На Барбера накатывало мгновенно и редко дольше чем на полчаса. Посреди пылкой, высокопарной речи он вдруг умолкал, с минуту пребывал в растерянности и задумчивости, а потом, глядя с подозрением, не заметили ли мы что-нибудь странное, внезапно разражался смехом и пересказывал шутку, вычитанную в юмористической газете.

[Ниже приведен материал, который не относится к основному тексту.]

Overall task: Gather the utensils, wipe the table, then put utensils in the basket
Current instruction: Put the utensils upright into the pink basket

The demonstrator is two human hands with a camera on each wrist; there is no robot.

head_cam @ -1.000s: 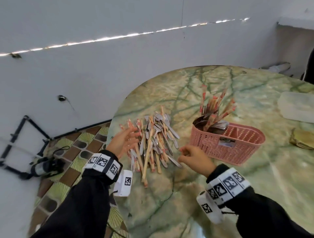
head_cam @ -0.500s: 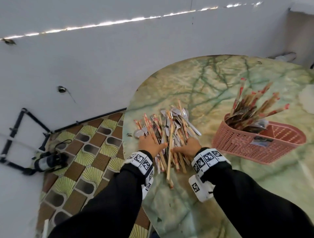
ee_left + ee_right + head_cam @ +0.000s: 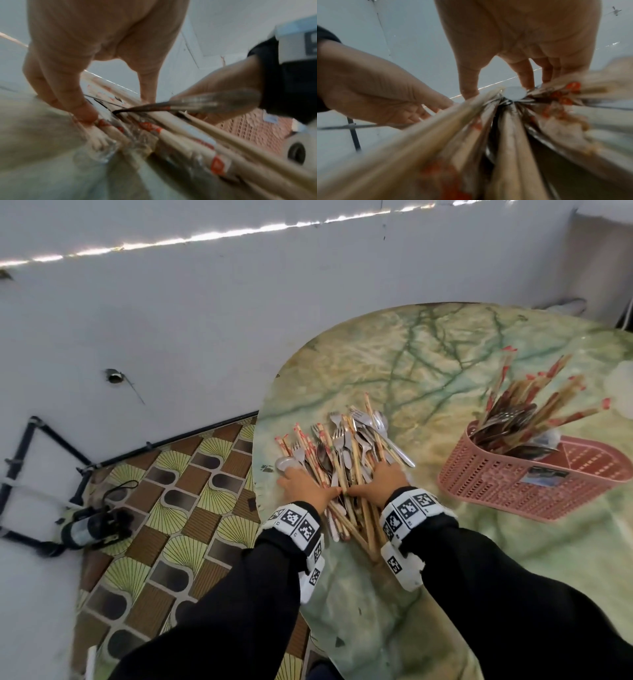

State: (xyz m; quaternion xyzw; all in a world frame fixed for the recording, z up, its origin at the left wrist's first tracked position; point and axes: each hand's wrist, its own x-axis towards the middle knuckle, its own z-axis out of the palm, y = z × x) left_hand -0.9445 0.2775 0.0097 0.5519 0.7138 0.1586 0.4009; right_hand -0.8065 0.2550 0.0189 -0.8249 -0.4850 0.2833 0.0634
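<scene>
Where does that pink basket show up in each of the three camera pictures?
Head view: the pink basket sits at the right, on the table.
Left wrist view: blurred pink lattice at the right, behind the chopsticks.
Right wrist view: not in it.
Shared landmark: the chopsticks.

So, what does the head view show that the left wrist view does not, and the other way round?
Only the head view shows the whole utensil pile fanned out on the marble table, the chopsticks and cutlery standing in the pink basket, and the tiled floor. Only the left wrist view shows the left hand from below, fingertips pressing on the chopsticks. Both show the two hands on the pile and the basket at the right.
</scene>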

Насколько я могу судить, его монологи про искусство были бессвязными и бессмысленными. Иногда он говорил о живописи, но когда мы упоминали знаменитых художников, их имена оказывались ему незнакомы, и я не думаю, что он хоть раз в жизни бывал в художественной галерее. Но чаще он говорил о театре. Вернувшись из театра, он иногда принимался бранить артистов и с величайшей завистью рассказывать, как именно им следовало играть, заявляя, что сам он сыграл бы лучше. Конечно, бывало и по-другому — чаще всего бывало, — когда он выражал полнейшее равнодушие и к пьесе, и к артистам, или высказывал впечатления так же коротко, как все мы: «потрясающе» или «отвратительно». Критиковать он начинал, только если пьеса очень его взволновала, и в такие дни никто из нас не хотел с ним спорить, хотя мы почти никогда не были согласны с его мнением.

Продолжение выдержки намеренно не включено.